Every line from the start of the entries up to and including the one bearing "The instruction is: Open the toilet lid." must be printed verbatim, without the pictures.

Excerpts from a dataset:

++++++

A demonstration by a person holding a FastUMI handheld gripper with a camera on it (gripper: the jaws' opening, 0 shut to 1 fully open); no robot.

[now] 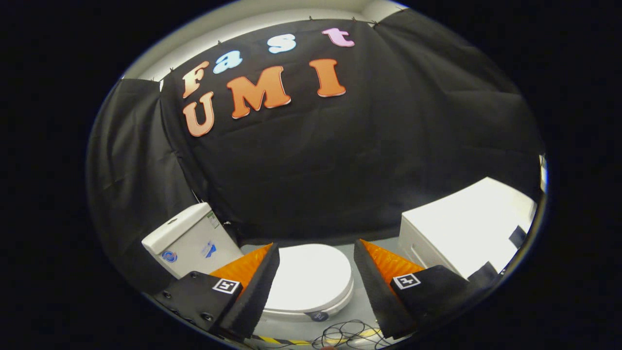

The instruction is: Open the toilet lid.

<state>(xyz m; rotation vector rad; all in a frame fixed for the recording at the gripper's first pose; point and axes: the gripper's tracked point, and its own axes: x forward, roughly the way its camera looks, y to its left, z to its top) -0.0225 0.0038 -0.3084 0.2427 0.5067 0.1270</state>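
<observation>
Tool [316, 255] hovers wide apart above the closed toilet lid [311, 279], its left finger hiding the lid's near-left edge.

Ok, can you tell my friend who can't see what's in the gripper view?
A white toilet with its lid shut sits below the open gripper, seen between its two fingers. The tank stands beside it, a white box on the other side, cables on the floor.
</observation>
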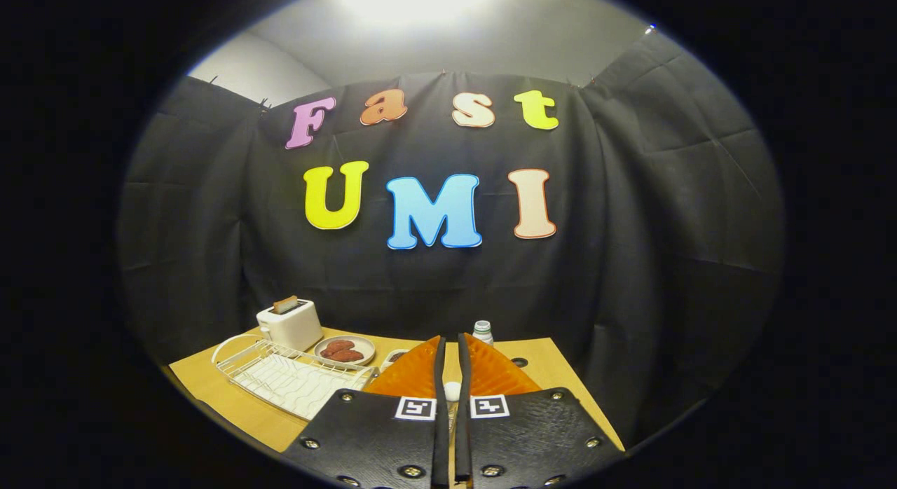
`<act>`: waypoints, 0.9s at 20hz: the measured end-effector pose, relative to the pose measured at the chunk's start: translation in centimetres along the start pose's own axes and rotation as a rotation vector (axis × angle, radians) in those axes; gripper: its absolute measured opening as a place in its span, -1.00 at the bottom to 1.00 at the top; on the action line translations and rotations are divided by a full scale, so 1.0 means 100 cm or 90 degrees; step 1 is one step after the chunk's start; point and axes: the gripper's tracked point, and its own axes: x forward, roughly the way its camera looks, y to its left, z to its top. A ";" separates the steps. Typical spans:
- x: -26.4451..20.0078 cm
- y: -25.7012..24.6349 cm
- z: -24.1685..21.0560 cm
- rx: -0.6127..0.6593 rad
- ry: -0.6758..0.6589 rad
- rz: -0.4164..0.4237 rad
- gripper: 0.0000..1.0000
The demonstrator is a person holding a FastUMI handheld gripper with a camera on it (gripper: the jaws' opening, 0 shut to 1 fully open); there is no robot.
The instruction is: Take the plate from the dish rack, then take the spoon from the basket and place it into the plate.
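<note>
Starting at the left, a white toaster [289, 323] is standing at the back corner of the wooden table [203, 384], with a slice of toast poking out of its slot. In front of it the wire dish rack [291, 377] is lying low on the table, and its slots are looking bare, with no plate standing in them. Just beside the rack's far corner a plate [345, 350] is sitting flat on the table and carrying two reddish-brown pieces of food. To its right, a small dark-rimmed container [394, 356] is peeking out from behind the left finger; it may be the basket, but too little of it is showing to be sure.

The gripper [451, 338] is pointing across the table with its fingers drawn almost together, and a small pale rounded thing, most likely the spoon [453, 391], is sitting pinched in the narrow slot between them. Its long axis is seemingly running along the fingers. A small white bottle [482, 330] is standing just beyond the right fingertip.

The coming move is turning on one relation: the plate is lying ahead and well to the left of the fingers, so the gripper is needing a leftward swing before lowering.
</note>
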 end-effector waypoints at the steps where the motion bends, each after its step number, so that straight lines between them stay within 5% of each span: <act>1: -0.004 0.004 0.001 -0.001 0.002 0.004 -0.93; 10: -0.028 0.050 -0.031 -0.019 0.045 0.061 -0.93; 18: -0.035 0.127 -0.094 -0.059 0.126 0.185 -0.93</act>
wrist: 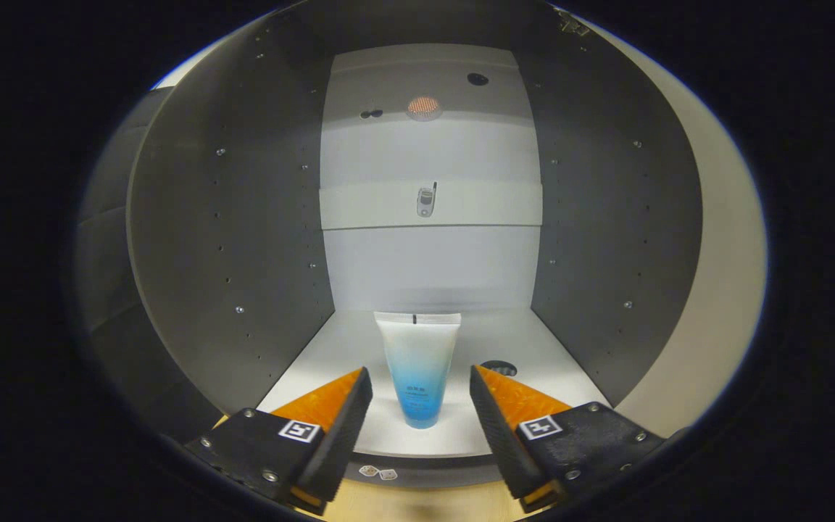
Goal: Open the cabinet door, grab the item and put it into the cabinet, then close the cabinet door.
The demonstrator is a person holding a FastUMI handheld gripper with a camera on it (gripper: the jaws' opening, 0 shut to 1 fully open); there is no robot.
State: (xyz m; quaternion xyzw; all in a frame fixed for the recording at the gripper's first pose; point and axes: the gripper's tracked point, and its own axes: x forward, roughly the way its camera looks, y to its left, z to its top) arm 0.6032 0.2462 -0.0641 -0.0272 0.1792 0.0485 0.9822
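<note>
The tongs (421, 391) stand wide open, their orange wedge fingers (330, 399) with ribbed black pads holding nothing. A smooth white-to-blue tapered tube (418, 366) stands cap-down between and just beyond the tips, on the matte white shelf (330, 348) of the open cabinet (243, 239). There is free shelf on both sides of the tube, out to the dark grey walls.

We see the tube (419, 366) white at its crimped top, fading into bright blue toward its cap, with a small dark mark at the top edge; our gripper (421, 395) has orange fingers (334, 399) faced with black ribbed pads, spread apart on either side of the tube, and black bodies carrying white squares with black marker patterns; the cabinet (243, 239) has dark grey side walls dotted with small holes, a pale white back panel and a white floor; an orange dotted disc (424, 107) glows near its top; a strip of light wood (417, 504) lies below the cabinet's edge.
</note>
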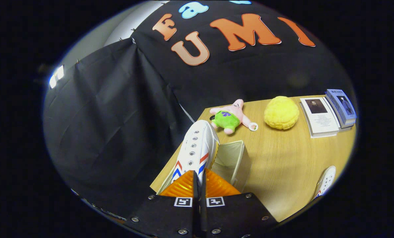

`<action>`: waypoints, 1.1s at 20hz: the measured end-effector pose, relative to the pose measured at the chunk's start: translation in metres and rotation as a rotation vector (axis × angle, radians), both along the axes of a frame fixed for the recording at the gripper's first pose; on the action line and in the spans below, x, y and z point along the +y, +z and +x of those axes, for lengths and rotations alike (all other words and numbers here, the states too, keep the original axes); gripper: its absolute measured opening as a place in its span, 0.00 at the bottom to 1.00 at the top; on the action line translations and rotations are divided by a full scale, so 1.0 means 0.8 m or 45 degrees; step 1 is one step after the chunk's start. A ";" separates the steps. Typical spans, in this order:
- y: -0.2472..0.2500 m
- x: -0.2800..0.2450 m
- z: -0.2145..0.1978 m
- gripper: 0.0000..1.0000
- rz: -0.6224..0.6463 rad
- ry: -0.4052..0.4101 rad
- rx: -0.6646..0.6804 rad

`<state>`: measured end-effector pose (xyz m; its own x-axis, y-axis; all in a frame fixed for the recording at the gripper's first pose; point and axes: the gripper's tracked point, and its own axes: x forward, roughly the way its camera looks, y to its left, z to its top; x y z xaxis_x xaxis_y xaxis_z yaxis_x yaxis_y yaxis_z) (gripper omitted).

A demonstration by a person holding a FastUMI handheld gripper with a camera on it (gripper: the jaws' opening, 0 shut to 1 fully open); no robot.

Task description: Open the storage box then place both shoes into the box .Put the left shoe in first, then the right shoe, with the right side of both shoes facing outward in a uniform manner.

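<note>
Gripper view: the claw [198, 180] has its two fingers pressed nearly together, pinching the heel end of a white shoe [197, 148] with red and blue stripes on its side. The shoe stretches away from the fingertips, toe pointing ahead, lace eyelets facing up, and it is held over the left part of the open box [238, 162]. That box is a pale fabric one, sitting just ahead of the fingers and a little to their right; its far wall and right wall show, and whether the shoe touches its rim I cannot tell.

The box stands on a light wooden bench [282, 158]. Off to the right of the claw, near the bench's close edge, lies the second shoe [325, 181], white as well, with just its toe part showing. Beyond the held shoe's toe lies a pink star-shaped plush [231, 115] in green shorts. To the right of the plush sits a yellow puffy ball [281, 112]. Further right still are two books [329, 114], one lying flat, the other propped beside it. Black cloth hangs behind and left of the bench.
</note>
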<state>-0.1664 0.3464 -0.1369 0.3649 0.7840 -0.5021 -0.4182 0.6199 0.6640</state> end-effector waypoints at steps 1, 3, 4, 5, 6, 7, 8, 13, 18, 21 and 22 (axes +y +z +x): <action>-0.005 0.011 -0.005 0.01 -0.019 0.023 0.005; -0.024 0.027 -0.008 0.01 -0.049 0.063 0.023; -0.034 0.036 -0.011 0.01 -0.070 0.082 0.029; -0.044 0.036 -0.012 0.01 -0.107 0.099 0.026; -0.050 0.041 -0.009 0.01 -0.117 0.105 0.031; -0.058 0.045 -0.009 0.02 -0.130 0.112 0.050; -0.063 0.049 -0.007 0.02 -0.138 0.129 0.067; -0.102 0.053 -0.008 0.03 -0.264 0.166 0.160; -0.075 0.053 0.010 0.37 -0.112 0.113 0.167; -0.060 0.004 0.035 0.59 -0.094 0.002 0.128; -0.057 -0.015 0.041 0.68 -0.092 -0.038 0.119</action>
<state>-0.1335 0.3344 -0.1828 0.3362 0.7342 -0.5899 -0.3374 0.6786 0.6524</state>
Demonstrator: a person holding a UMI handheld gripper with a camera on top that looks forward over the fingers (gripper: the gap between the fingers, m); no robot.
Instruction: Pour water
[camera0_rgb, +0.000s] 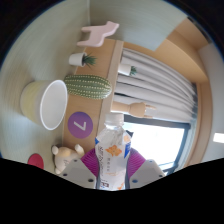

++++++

* _RESULT_:
A demonstration by a person holding a FastUMI handheld gripper with a camera on it (gripper: the jaws' opening, 0 shut to 1 fully open); no robot.

[now] 

The instruction is: Open the toilet lid.

The required output has been supplied.